"The medication error resulted in (the patient) experiencing seizures, cardiac arrest requiring cardiopulmonary resuscitation, intubation, transfer to the intensive care unit and an increased length of hospital stay."
The nurse who made the mistake said she looked for the pitocin (oxytocin) but could not find it, and looked back at the side of the bed where the epidural medication was, "thought it was the Oxytocin, and hunt it on the IV 'wide open' (meaning high infusion rate)," state documents said.
"In the rush of things I made a mistake. They (medications) don't look alike or feel alike. I just didn't check."
Contra Costa received a $50,000 fine.
5. At Promise Hospital of East Los Angeles, four doses of 600 mg (10 times more than prescribed amount per dose) of Cardizem CD were administered" to a patient, resulting in severe bradycardia, and an inability by the licensed nurse to obtain a blood pressure reading for nine minutes.
After a Code Blue was called, the patient required intubation, mechanical ventilation and administration of emergency medications.
According to state documents, a licensed vocational nurse said she transcribed the drug prescription incorrectly. "I meant to write 60 (mg). In the med DISPENSE, it (Cardizem 60 mg) is there already – the 60 mg, no need to override."
Promise received a $50,000 fine.
6. At Scripps Memorial Hospital in Encinitas, in San Diego County, surgeons left a 12-inch by 1 inch metal retractor in the abdomen of a 66-year-old woman admitted for a hemorrhoidectomy.

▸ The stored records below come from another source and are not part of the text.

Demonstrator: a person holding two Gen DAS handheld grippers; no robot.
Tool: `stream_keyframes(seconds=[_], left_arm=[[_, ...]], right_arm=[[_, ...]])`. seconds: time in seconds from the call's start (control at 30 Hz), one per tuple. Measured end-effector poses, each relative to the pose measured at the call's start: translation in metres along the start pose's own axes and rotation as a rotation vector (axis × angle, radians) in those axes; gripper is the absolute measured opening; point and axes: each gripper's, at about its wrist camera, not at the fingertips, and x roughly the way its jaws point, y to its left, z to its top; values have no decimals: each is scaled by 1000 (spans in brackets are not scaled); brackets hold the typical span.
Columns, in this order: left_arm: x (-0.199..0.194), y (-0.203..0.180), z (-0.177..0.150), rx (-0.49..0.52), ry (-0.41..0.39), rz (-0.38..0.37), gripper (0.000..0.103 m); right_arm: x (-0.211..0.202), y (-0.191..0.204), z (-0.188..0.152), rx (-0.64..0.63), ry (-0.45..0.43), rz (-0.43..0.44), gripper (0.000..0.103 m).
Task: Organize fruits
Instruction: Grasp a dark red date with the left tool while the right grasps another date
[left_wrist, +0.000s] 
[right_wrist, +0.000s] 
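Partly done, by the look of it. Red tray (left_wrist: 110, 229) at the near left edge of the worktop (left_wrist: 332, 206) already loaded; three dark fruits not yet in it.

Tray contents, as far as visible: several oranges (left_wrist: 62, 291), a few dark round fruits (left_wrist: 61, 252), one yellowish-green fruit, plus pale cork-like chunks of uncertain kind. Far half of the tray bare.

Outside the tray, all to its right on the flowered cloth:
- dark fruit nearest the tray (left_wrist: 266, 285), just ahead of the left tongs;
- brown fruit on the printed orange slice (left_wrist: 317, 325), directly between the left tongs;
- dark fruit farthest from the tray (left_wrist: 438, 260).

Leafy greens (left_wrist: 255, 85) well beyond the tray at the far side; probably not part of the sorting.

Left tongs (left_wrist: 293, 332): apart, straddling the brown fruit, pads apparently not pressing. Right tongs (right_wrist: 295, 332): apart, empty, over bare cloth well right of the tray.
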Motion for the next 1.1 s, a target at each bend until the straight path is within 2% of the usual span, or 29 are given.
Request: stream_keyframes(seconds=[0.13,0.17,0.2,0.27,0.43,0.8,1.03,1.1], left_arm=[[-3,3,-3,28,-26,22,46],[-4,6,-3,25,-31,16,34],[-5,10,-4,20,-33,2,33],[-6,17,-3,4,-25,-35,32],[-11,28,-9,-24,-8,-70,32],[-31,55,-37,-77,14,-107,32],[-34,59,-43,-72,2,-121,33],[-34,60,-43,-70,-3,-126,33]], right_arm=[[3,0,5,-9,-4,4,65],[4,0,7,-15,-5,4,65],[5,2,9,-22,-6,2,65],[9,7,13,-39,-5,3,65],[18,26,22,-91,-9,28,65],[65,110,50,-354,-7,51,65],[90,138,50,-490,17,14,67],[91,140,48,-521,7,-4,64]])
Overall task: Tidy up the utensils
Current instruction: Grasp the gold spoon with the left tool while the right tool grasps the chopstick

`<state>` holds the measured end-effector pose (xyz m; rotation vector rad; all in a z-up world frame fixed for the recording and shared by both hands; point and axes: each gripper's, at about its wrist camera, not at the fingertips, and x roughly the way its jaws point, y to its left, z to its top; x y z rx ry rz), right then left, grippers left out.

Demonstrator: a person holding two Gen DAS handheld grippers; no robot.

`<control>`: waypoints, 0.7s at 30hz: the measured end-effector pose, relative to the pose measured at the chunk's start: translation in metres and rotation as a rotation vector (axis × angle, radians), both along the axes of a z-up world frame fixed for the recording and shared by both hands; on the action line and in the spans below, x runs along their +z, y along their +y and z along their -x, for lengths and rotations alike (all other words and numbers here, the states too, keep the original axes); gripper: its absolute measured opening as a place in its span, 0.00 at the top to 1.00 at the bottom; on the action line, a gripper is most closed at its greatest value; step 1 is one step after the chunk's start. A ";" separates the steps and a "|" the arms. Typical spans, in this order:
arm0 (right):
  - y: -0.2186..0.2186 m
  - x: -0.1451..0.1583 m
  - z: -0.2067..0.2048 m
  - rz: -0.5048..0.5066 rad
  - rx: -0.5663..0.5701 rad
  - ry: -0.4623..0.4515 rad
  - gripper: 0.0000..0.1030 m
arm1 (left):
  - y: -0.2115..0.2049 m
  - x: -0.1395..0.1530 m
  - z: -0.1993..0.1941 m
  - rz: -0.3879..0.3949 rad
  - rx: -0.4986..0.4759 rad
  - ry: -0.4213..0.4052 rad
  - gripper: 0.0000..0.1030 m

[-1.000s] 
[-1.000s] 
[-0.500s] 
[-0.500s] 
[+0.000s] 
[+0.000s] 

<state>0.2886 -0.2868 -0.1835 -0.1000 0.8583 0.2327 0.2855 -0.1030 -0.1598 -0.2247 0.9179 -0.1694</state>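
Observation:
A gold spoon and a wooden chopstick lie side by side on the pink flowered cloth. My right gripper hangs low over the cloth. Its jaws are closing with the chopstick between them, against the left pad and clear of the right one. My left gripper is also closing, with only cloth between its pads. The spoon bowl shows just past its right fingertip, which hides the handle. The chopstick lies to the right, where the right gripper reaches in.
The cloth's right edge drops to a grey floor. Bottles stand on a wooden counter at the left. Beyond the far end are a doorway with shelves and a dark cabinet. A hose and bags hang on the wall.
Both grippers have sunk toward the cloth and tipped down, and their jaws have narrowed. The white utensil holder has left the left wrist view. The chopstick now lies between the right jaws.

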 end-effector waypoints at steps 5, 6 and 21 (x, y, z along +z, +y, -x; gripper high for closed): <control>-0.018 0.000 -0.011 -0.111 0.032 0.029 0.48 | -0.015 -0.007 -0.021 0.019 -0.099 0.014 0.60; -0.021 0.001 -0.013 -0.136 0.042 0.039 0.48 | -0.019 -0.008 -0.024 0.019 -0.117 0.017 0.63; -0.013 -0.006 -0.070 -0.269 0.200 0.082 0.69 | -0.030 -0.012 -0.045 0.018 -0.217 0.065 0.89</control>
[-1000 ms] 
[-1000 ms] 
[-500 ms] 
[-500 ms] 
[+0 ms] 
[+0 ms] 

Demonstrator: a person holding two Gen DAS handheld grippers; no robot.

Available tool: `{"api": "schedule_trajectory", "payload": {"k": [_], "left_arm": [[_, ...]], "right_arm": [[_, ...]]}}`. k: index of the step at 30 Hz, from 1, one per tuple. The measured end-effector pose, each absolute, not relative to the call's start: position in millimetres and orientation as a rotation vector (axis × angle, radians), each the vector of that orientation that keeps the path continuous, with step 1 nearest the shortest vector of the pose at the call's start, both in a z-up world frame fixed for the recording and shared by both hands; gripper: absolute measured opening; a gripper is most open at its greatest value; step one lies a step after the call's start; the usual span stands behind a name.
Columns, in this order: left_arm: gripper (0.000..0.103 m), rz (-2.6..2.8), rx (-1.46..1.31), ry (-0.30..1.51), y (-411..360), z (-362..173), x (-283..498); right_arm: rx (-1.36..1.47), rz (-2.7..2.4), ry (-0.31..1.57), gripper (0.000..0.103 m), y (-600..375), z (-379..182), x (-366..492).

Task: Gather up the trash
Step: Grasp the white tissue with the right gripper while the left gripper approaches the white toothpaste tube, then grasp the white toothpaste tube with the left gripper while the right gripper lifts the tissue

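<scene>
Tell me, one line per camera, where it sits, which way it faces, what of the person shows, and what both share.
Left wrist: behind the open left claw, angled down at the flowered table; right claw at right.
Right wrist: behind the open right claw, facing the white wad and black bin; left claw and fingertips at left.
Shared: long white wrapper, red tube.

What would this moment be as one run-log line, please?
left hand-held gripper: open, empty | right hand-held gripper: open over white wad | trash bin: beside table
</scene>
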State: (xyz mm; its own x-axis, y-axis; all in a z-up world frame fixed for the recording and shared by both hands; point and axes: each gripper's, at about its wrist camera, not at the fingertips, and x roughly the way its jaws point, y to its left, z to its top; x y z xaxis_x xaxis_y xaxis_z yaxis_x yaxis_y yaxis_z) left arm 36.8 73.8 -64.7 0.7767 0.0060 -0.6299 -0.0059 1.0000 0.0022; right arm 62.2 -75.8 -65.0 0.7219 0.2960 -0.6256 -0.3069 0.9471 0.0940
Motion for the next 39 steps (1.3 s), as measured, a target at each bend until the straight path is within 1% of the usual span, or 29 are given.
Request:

According to state documents, staff interviewed said "the surgeon did not say that he was using the retractor in the patient's abdominal cavity, so (the surgical technician) did not tell (the circulating nurse) to add the instrument to the whiteboard. (Surgical technician) added that sometimes a surgeon would say when he/she left instruments in the patient's body, but sometimes he/she did not."
"This failure resulted in (the patient) having to go back to the operating room for a second surgical procedure."
Scripps Encinitas received a $50,000 fine.
7. At Scripps Memorial Hospital in La Jolla, in San Diego County, members of the cardiac catheterization team forgot to remove a 28-inch guide wire in an 82-year-old patient's right common femoral artery.
The wire wasn't discovered for 29 days when the patient went back into a second hospital for a second catheterization after he complained of pain in the right groin and a lump at the site of the initial heart catheterization.
The hospital "failed to ensure adequate supervision of a cardiovascular technician while he deployed a femoral artery closure device at the end of a cardiac catheterization procedure," state documents said.
Scripps Memorial received a $75,000 fine, its second administrative penalty.
8. At AHMC Anaheim Regional Medical Center in Orange County, a surgeon mistakenly placed a shunt to remove constriction in a patient with a kidney stone, but did it on the left side instead of the right side. A history and physical performed in a physician's office, and subequently faxed to the hospital, "incorrectly identified the kidney stone as on the left side. However, a CAT scan faxed over" to the hospital "showed the kidney stone as on the right side."
The patient after surgery continued to have flank pain and now, additionally, bladder pain, before the physician discovered the stone was on the right rather than the left side, state documents said.